Já no Reino Unido, sob o comando do primeiro-ministro conservador Rishi Sunak, avança a reformulação do Equality Act 2010, um conjunto de leis que há 13 anos têm sido usadas como base para garantir direitos para todas as mulheres e pessoas LGBTs. Com a reformulação espera-se, entre outras coisas, que mulheres trans e travestis sejam obrigadas a usar o banheiro masculino. 

Em todos esses casos o discurso gira em torno dos mesmos mantras: “é preciso proteger as mulheres” ou “é preciso proteger as crianças”. Mas isso é mentira. A ideia de que mulheres cis ou crianças correm algum tipo de perigo, pelo simples e tímido avanço de direitos das pessoas trans, é uma fantasia conservadora. É o terror fascista que precisa inventar inimigos e, portanto, esses inimigos precisam ser combatidos. 
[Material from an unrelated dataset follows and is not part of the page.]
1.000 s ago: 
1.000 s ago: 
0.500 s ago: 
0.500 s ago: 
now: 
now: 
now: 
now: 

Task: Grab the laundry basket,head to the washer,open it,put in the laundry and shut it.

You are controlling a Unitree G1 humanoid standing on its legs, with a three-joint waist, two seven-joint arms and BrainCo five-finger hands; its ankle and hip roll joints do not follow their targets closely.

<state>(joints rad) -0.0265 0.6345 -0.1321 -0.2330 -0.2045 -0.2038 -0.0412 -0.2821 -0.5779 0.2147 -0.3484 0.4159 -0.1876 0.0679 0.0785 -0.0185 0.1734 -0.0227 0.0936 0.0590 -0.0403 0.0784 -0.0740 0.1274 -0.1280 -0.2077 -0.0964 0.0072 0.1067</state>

Também em março, no dia 18, uma cena chocou a Austrália. Um “ato anti-trans” convocado pela feminista radical inglesa Kellie-Jay Keen-Minshull, conhecida como Posie Parker, fez com que as ruas de Melbourne ficassem cheias de autodeclarados neonazistas, que levantaram seus braços em riste e carregavam bandeiras com suásticas e outros símbolos, que já deveriam ter sido banidos da face da terra. O jornal australiano The Saturday Paper definiu assim o episódio: “A presença de neonazistas em uma manifestação transfóbica em Melbourne, no último fim de semana, é uma evidência de como grupos marginais operam para encontrar um propósito comum, visando os mais vulneráveis”.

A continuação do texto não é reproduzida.